• **Your goal**
Please restate, word for word, the lines below that begin at the one with "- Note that" and end at the one with "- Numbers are". Leave out all other lines.

• **Information shown**
■ ■ ■
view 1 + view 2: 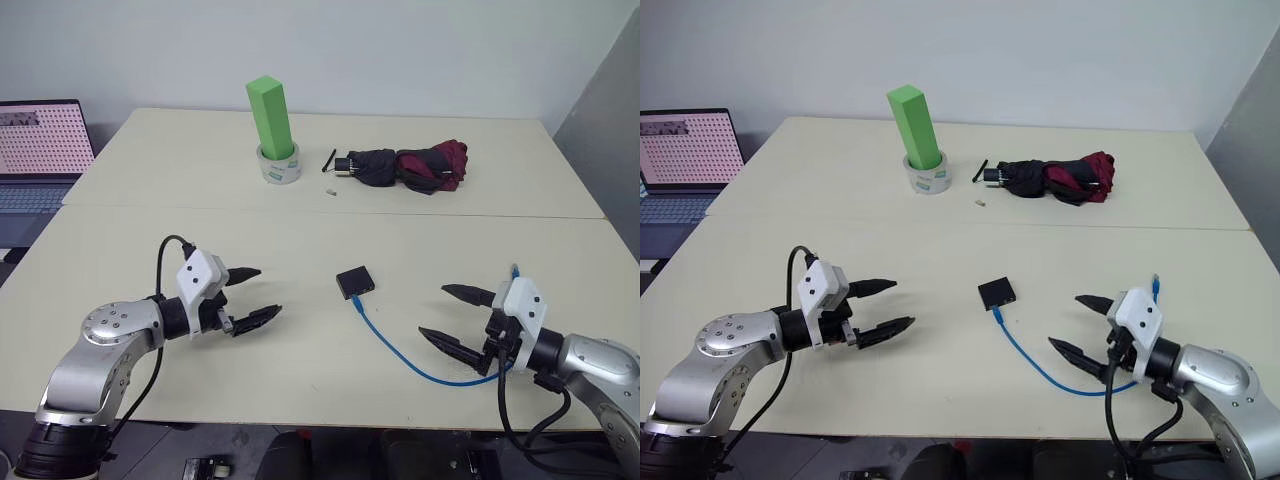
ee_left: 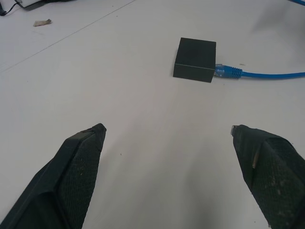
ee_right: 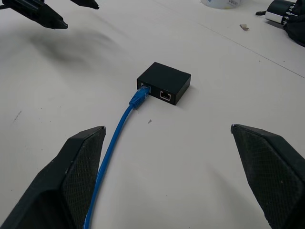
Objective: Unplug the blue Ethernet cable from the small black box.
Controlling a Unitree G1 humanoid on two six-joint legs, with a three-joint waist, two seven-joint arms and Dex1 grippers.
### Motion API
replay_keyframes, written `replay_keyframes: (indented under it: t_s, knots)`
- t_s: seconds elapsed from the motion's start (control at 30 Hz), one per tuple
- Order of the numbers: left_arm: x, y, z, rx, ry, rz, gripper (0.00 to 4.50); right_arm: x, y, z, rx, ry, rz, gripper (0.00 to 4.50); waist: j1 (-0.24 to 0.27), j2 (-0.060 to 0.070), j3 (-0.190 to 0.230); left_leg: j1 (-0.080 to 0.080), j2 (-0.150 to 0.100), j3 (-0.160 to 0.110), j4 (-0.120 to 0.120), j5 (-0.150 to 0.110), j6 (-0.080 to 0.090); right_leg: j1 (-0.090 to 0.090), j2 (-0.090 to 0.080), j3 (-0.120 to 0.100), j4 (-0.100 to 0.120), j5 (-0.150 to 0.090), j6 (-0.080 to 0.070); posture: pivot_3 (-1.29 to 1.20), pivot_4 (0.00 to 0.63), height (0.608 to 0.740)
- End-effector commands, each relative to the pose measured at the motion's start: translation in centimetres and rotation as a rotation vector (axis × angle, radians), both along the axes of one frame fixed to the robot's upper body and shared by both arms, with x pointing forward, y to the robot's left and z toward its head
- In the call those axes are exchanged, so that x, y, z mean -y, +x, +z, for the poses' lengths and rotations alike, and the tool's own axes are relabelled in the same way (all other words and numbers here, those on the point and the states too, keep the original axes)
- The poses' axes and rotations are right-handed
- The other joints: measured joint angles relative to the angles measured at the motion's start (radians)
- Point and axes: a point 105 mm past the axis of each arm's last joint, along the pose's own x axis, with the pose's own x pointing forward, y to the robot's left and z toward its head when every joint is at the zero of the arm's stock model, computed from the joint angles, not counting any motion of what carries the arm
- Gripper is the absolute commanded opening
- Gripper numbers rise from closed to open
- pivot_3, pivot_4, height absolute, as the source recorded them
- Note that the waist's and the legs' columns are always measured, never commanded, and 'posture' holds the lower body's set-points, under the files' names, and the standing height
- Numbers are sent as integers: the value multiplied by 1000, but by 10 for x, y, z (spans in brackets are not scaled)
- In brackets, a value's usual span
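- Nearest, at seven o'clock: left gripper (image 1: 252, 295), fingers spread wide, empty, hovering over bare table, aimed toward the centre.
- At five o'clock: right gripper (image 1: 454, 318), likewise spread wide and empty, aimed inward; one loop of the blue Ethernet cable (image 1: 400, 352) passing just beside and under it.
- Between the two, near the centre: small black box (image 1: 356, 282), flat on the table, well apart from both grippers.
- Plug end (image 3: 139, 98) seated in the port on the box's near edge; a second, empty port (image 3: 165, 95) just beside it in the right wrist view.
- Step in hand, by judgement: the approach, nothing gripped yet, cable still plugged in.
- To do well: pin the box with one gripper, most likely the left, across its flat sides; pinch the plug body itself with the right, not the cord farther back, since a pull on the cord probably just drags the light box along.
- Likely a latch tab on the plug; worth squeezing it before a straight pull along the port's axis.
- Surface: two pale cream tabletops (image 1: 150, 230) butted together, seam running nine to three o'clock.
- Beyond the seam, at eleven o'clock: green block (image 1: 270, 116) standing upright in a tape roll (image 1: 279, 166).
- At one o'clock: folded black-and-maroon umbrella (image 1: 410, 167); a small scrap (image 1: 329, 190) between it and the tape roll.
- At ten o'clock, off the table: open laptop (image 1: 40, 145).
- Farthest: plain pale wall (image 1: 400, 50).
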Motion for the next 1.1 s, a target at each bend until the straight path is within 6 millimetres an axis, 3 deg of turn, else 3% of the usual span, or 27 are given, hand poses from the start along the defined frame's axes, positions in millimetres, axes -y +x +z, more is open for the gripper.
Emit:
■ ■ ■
• **Answer below**
- Note that the waist's and the legs' columns are always measured, never commanded, and 'posture' holds the lower body's set-points, under the files' names, and the standing height
- Numbers are sent as integers: the value multiplied by 1000, but by 10 for x, y, z (spans in brackets are not scaled)

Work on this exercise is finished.